Task
Restate the whole of the data verbatim, omitting nothing.

Stored data
*** Block opens ***

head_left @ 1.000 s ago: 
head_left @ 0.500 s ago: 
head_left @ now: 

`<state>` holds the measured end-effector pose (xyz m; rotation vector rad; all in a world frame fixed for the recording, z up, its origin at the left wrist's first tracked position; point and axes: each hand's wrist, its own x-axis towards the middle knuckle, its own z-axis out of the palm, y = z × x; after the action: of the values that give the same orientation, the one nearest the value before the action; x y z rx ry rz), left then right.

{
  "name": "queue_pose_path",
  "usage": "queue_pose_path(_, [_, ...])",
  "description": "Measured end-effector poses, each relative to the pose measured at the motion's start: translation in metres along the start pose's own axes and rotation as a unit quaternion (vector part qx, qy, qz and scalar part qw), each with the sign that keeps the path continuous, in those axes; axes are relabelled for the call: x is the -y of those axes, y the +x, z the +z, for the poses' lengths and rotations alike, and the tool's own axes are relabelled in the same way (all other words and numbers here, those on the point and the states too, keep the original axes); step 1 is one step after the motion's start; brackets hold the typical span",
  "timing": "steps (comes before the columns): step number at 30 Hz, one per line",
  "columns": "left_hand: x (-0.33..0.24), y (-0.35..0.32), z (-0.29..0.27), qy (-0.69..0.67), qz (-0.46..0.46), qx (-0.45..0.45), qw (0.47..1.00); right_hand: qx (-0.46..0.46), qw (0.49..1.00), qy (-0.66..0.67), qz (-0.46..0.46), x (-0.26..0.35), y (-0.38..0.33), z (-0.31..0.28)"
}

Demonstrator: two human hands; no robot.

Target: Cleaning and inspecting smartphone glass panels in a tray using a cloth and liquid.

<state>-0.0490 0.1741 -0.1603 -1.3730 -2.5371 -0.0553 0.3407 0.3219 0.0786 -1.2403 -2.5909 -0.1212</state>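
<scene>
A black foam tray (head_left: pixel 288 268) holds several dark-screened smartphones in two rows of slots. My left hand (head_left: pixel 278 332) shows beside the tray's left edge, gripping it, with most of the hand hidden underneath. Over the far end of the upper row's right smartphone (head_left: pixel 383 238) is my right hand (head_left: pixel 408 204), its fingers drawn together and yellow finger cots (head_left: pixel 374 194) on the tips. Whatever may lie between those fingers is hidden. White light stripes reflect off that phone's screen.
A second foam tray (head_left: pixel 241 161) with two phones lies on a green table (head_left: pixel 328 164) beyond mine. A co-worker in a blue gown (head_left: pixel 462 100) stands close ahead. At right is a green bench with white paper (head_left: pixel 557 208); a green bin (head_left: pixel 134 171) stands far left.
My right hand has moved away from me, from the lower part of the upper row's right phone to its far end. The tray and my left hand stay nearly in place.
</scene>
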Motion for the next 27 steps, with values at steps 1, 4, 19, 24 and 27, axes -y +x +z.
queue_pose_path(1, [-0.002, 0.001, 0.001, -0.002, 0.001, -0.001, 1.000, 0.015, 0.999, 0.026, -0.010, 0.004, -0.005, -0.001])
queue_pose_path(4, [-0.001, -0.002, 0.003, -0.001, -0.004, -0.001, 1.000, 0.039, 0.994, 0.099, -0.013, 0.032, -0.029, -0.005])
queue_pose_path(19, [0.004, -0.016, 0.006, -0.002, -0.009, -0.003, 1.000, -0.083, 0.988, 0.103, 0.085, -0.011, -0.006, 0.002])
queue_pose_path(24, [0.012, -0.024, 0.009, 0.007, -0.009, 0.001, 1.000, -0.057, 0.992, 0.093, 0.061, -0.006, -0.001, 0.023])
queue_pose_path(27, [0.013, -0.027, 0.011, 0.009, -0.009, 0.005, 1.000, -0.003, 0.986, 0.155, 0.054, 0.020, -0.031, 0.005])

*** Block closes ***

Response to this task
head_left @ 1.000 s ago: 
head_left @ 0.500 s ago: 
head_left @ now: 

`<state>` holds the measured end-effector pose (xyz m; rotation vector rad; all in a world frame fixed for the recording, z up, its origin at the left wrist's first tracked position; point and axes: each hand's wrist, its own x-axis towards the middle knuckle, its own z-axis out of the palm, y = z × x; after the action: of the values that give the same orientation, the one nearest the value before the action; x y z rx ry rz), left then right.

{
  "name": "queue_pose_path",
  "usage": "queue_pose_path(_, [_, ...])",
  "description": "Measured end-effector poses, each relative to the pose measured at the motion's start: translation in metres along the start pose's own axes and rotation as a unit quaternion (vector part qx, qy, qz and scalar part qw), each with the sign that keeps the path continuous, in those axes; axes are relabelled for the call: x is the -y of those axes, y the +x, z the +z, for the poses' lengths and rotations alike, and the tool's own axes are relabelled in the same way (all other words and numbers here, those on the point and the states too, keep the original axes); step 1 is one step after the motion's start; brackets hold the typical span",
  "timing": "steps (comes before the columns): step number at 30 Hz, one per line",
  "columns": "left_hand: x (-0.33..0.24), y (-0.35..0.32), z (-0.29..0.27), qy (-0.69..0.67), qz (-0.46..0.46), qx (-0.45..0.45), qw (0.47..1.00); right_hand: qx (-0.46..0.46), qw (0.49..1.00), qy (-0.66..0.67), qz (-0.46..0.46), x (-0.26..0.35), y (-0.38..0.33), z (-0.31..0.28)"
}

Demonstrator: two human hands; no robot.

Target: Cleaning and inspecting smartphone glass panels in a tray using a cloth and liquid.

<state>-0.0490 0.1741 -0.1603 -1.3730 -2.5371 -0.0553 0.3407 0.3219 0.0786 -1.2403 -2.5909 -0.1212</state>
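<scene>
A black foam tray (head_left: pixel 288 268) holds several dark-screened smartphones in two rows of slots. My left hand (head_left: pixel 278 332) shows beside the tray's left edge, gripping it, with most of the hand hidden underneath. Over the far end of the upper row's right smartphone (head_left: pixel 383 238) is my right hand (head_left: pixel 408 204), its fingers drawn together and yellow finger cots (head_left: pixel 374 194) on the tips. Whatever may lie between those fingers is hidden. White light stripes reflect off that phone's screen.
A second foam tray (head_left: pixel 241 161) with two phones lies on a green table (head_left: pixel 328 164) beyond mine. A co-worker in a blue gown (head_left: pixel 462 100) stands close ahead. At right is a green bench with white paper (head_left: pixel 557 208); a green bin (head_left: pixel 134 171) stands far left.
My right hand has moved away from me, from the lower part of the upper row's right phone to its far end. The tray and my left hand stay nearly in place.
</scene>
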Motion for the next 27 steps, with values at steps 1, 4, 19, 24 and 27, axes -y +x +z.
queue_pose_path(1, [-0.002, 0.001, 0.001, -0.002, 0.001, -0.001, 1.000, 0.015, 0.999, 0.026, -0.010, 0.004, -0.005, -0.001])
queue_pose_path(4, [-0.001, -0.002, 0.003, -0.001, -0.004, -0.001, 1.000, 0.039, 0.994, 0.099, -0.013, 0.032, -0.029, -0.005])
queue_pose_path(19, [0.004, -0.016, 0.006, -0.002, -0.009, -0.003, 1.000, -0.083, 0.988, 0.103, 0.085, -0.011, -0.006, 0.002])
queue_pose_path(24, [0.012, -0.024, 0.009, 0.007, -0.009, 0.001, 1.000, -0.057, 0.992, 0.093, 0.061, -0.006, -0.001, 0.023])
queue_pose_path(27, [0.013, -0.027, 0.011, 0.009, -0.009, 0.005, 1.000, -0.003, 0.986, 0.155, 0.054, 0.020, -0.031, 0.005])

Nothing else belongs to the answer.